Building Safer Roads

Predictive maintenance

Safer Roads, Powered by Machine Learning

The Future of Safer Roads Is Here: Automatic Wheel Lug Nut Detection Using Machine Learning at the Edge.

Wheel lug nuts are such a tiny part of the overall automobile assembly that they’re easy to overlook, yet serve a critical function in the safe operation of an automobile. In fact, it is not safe to drive even with one lug nut missing. A single missing lug nut will cause increased pressure on the wheel, in turn causing damage to the wheel bearings, studs, and make the other lug nuts fall off.

Over the years there have been a number of documented safety recalls and issues around wheel lug nuts. In some cases, it was only identified after the fact that the automobile manufacturer had installed incompatible lug nut types with the wheel or had been inconsistent in installing the right type of lug nut. Even after delivery, after years of wear and tear, the lug nuts may become loose and may even fall off which would cause instability for an automobile to be in service. To reduce these incidents of quality control at manufacturing and maintenance in the field, there is a huge opportunity to leverage machine learning at the edge to automate wheel lug nut detection.

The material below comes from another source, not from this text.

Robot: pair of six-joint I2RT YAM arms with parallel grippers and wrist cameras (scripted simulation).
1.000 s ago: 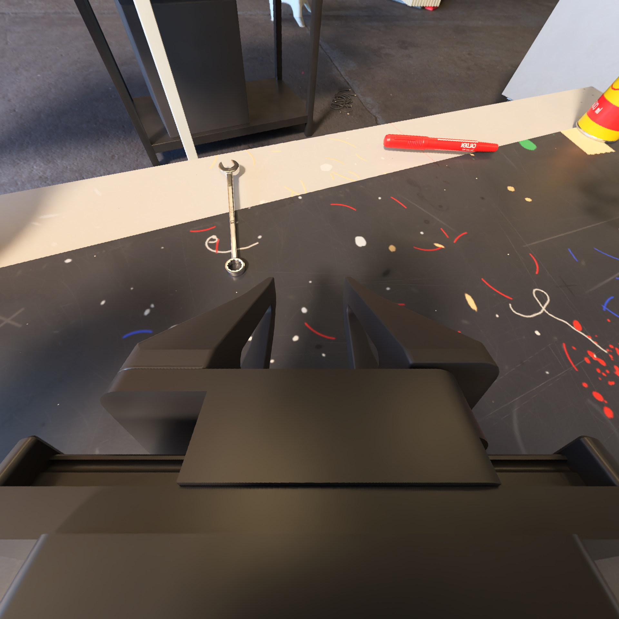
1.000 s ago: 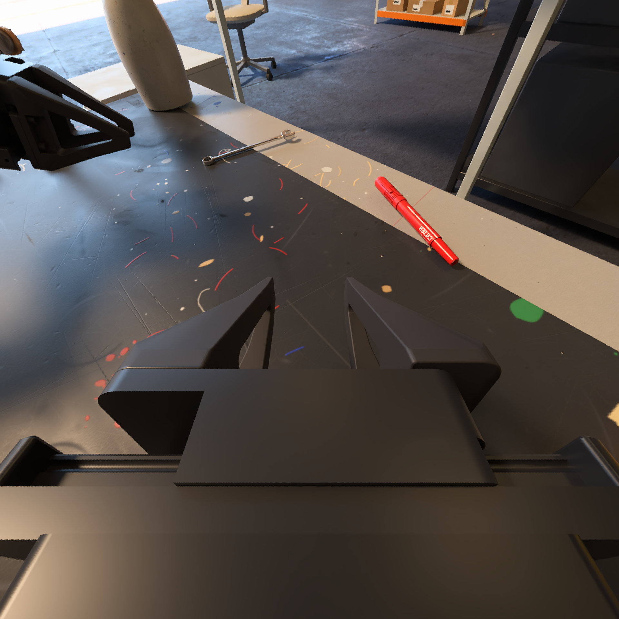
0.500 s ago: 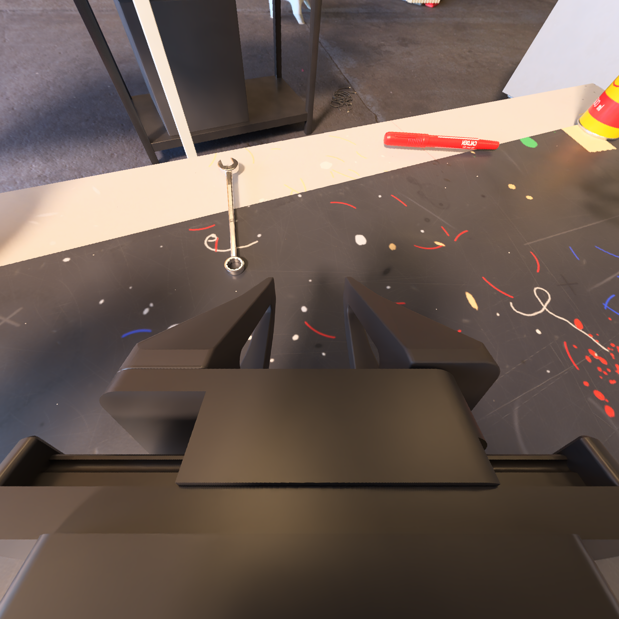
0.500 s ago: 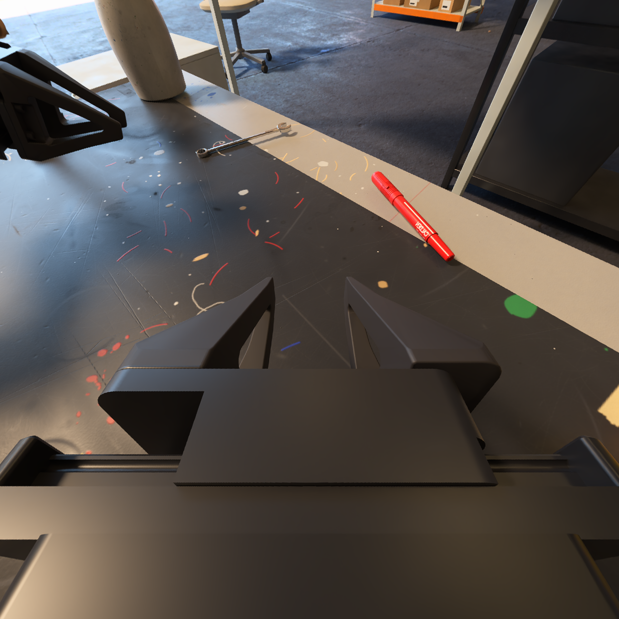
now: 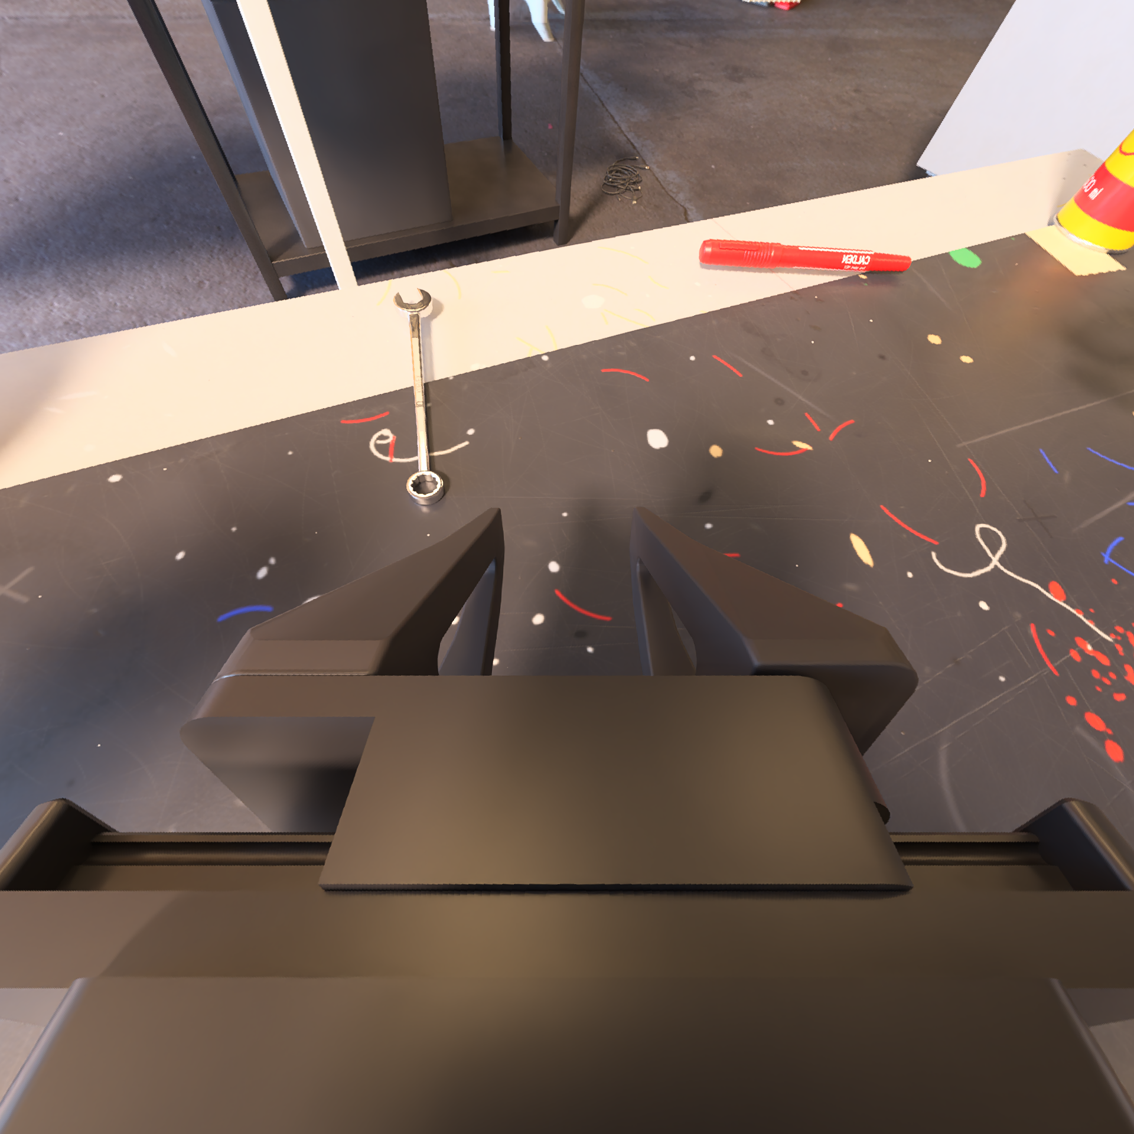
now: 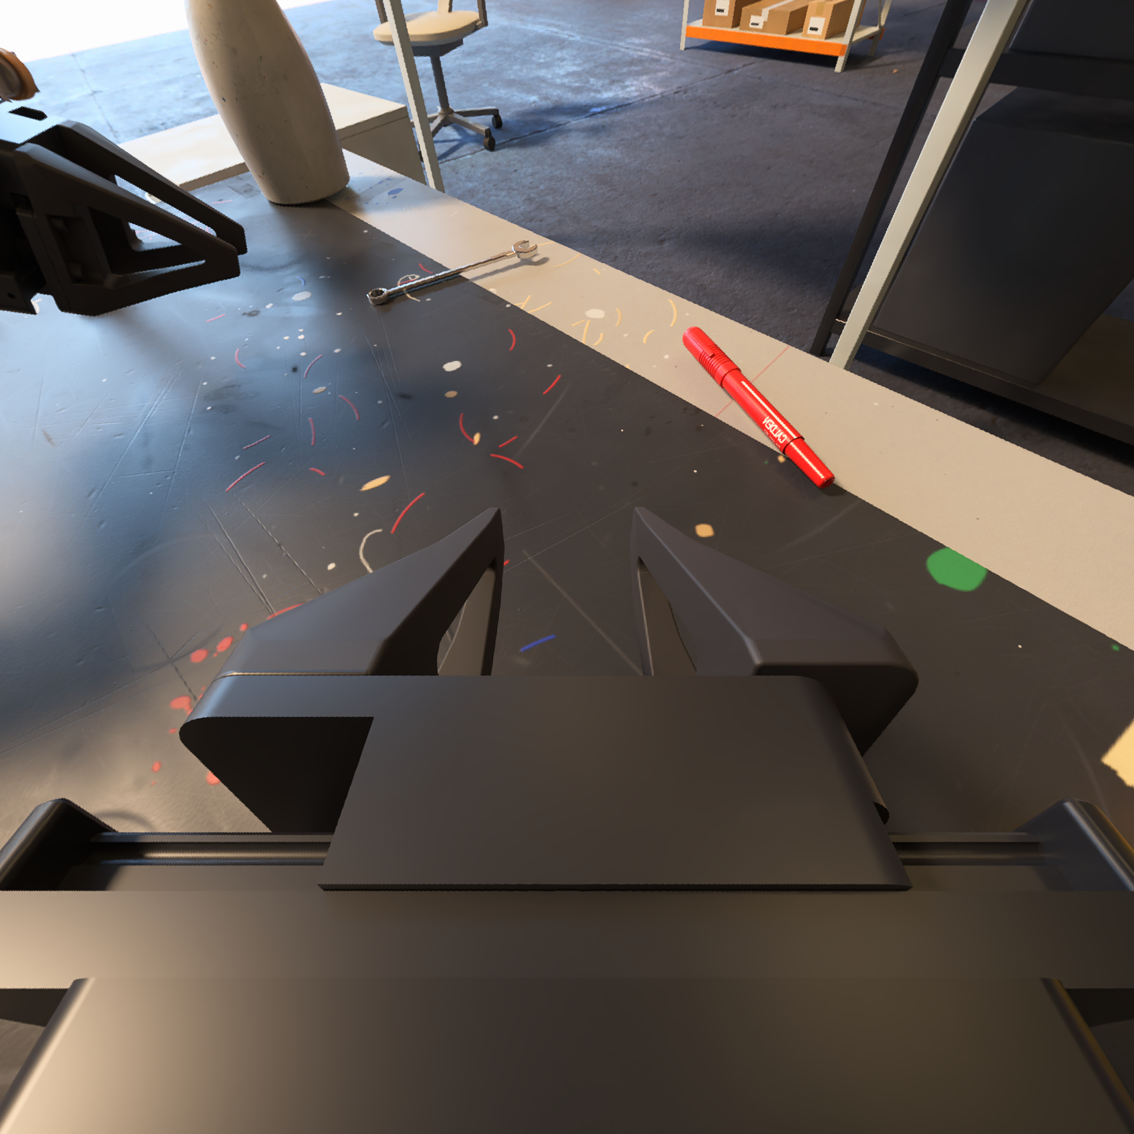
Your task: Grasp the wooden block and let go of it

This motivated us to create a proof-of-concept reference project for automating wheel lug nut detection by easily putting together a USB webcam, Raspberry Pi 4, Microsoft Azure IoT, and Edge Impulse, creating an end-to-end wheel lug nut detection system using object detection. This example use case and other derivatives will find a home in many industrial IoT scenarios where embedded machine learning can help improve the efficiency of factory automation and quality control processes including predictive maintenance.

This reference project will serve as a guide for quickly getting started with Edge Impulse on the Raspberry Pi 4 and Azure IoT, to train a model that detects lug nuts on a wheel and sends inference conclusions to Azure IoT as shown in the block diagram below:

Design Concept: Edge Impulse And Azure IOT

Edge Impulse is an embedded machine learning platform that allows you to manage the entire Machine Learning Ops (MLOps) lifecycle, which includes 1) Data acquisition, 2) Signal processing, 3) ML training, 4) Model testing, and 5) Creating a deployable model that can run efficiently on an edge device.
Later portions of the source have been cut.